Dewormer really? She loves it? Wow


----------



## rum4 (Feb 28, 2010)

My wife and I feed ours about 5:30 or 6 in the morning. We have to separate them cause my TWH bolts food and runs everyone else off theirs. We have older QH that has to be stalled to eat due to bad teeth, they are floated, and the amount of feed seh gets, so it takes her a long time to eat. The other two eat at the same speed so no issue there. They share hay and feed time is the only time anyone is stalled. They are standing at the gate or fence looking for you to come feed in the mornings and evenings..


----------



## englishrider (Feb 4, 2010)

Wow everyone is saying 5:30 and I'm like wow that's early! lol


----------



## lilkitty90 (Nov 11, 2009)

idk about all you guys but i just got my first horse in december 2008 so basically a year an 3 months ago? i as completely horse crazy. but i had never ridden in my life and my horse had never been ridden. i broke her and she taught me. now we have 6 horses where we live but only 4 are ours. i had my first foal a little over a week ago. and he is a dream come true! i did everything backwards but so far my luck as been good enough! 

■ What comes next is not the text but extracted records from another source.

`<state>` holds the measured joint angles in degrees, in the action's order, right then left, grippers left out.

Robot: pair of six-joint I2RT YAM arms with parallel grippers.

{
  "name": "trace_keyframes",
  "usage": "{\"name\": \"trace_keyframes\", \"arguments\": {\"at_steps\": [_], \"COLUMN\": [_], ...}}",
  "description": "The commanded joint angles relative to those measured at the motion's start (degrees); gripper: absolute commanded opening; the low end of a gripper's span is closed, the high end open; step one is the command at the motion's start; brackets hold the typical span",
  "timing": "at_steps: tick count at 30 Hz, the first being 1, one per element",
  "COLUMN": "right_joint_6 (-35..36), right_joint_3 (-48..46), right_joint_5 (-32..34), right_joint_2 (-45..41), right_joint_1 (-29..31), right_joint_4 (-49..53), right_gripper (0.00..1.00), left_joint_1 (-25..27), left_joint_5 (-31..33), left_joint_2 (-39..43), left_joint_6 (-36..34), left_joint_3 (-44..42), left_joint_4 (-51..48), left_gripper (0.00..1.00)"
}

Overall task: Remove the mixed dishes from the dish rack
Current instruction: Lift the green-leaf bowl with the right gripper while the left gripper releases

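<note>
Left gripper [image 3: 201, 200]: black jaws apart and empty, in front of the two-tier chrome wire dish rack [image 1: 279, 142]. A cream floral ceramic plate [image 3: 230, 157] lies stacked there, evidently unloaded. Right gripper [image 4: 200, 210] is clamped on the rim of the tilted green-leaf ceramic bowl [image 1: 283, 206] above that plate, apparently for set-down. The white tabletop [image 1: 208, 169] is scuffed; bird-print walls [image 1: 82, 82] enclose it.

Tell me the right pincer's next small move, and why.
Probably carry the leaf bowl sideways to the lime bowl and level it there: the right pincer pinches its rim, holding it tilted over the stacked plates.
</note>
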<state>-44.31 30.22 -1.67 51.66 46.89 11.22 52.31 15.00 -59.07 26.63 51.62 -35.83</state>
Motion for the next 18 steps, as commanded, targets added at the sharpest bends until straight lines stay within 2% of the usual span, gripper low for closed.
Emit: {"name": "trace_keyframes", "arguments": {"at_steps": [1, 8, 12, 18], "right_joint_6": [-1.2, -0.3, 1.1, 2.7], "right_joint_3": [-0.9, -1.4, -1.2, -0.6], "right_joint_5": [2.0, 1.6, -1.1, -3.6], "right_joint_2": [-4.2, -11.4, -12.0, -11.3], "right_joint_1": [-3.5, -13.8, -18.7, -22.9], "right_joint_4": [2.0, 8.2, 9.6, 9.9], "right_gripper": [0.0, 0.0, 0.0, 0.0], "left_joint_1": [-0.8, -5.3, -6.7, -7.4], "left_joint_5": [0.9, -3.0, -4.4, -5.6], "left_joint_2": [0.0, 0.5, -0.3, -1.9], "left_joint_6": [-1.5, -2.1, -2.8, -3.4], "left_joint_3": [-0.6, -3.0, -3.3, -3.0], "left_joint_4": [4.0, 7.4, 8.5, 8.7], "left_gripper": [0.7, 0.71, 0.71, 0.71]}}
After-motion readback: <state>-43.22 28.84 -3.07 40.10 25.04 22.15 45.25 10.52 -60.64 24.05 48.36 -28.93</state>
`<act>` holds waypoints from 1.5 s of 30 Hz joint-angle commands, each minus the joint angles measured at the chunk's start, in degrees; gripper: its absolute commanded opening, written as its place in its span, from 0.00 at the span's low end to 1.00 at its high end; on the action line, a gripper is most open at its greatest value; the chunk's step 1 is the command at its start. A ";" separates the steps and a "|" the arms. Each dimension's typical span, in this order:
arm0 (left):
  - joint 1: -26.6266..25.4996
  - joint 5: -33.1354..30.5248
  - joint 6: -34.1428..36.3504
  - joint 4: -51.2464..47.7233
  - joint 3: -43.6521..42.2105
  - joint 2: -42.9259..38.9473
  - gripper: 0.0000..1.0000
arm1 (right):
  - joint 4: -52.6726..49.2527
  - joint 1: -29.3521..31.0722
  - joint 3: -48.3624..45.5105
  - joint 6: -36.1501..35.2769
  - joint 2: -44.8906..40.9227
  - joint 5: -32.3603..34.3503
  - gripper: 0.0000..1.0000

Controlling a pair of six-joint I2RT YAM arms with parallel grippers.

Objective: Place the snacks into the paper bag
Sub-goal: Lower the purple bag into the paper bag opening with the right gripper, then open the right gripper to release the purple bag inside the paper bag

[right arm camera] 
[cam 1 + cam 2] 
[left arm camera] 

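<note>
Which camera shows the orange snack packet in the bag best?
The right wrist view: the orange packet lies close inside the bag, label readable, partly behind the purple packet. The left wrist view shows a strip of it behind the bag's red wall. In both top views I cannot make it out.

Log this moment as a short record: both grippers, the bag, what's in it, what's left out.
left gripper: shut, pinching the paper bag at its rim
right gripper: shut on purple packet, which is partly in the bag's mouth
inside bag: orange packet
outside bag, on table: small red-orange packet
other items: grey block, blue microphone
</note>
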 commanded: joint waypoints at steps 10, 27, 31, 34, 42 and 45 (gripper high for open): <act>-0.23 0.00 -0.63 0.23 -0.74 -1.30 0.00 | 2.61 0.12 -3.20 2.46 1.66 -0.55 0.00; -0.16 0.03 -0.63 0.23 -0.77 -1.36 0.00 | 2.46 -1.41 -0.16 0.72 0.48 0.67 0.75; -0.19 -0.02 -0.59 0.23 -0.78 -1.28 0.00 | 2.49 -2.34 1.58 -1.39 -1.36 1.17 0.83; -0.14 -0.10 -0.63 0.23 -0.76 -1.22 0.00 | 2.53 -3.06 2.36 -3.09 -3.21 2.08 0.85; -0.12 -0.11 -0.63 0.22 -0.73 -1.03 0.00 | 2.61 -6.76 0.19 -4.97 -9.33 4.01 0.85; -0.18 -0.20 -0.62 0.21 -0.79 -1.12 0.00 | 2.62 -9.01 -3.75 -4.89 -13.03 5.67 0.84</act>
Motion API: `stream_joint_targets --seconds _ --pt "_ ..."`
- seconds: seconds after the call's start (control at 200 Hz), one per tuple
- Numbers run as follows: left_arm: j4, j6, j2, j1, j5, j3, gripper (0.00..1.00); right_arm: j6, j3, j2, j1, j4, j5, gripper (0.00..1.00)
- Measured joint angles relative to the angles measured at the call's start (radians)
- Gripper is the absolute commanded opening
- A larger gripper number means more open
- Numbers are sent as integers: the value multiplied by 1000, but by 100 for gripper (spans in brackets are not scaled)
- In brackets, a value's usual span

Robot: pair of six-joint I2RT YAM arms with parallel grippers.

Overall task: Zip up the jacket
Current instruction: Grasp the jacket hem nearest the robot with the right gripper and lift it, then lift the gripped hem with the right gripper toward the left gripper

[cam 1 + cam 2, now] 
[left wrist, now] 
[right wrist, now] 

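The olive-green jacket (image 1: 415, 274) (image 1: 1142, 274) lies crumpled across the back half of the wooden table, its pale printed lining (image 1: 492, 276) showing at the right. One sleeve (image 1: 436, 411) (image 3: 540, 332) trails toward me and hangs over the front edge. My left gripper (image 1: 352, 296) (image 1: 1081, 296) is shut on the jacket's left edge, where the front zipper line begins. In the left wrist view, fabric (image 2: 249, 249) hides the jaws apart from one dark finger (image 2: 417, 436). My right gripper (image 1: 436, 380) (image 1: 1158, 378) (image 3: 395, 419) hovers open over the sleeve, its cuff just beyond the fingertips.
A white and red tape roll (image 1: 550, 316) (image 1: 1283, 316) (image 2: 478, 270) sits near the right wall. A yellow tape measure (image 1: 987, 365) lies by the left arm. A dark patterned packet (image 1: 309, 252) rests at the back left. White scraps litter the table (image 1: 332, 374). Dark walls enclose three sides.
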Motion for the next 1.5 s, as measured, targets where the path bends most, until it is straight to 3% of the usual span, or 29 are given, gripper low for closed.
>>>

as for your guys's feeding schedule lol you guys are crazy! i don't feed twice a day. the horses get fed once. and the horse who was pregnant and just had the baby gets fed twice. i fed her around 6:30-8 anywhere in there and she got 4 flakes of hay. and then all of the horses(momma horse included!) get fed at 3-8pm and they get 4 quarts of all grain. and get 1 square bale to share(momma gets 4 more flakes to herself). and they are healthy as can be.

things my way have worked for me. but all horses are different and all of mine seem to be easy keepers so this works well for me.


----------



## Speed Racer (Oct 21, 2009)

Some people don't feed grain at all, and just keep hay in front of their horses. Doesn't make anyone more right than anyone else, just different ways of keeping horses.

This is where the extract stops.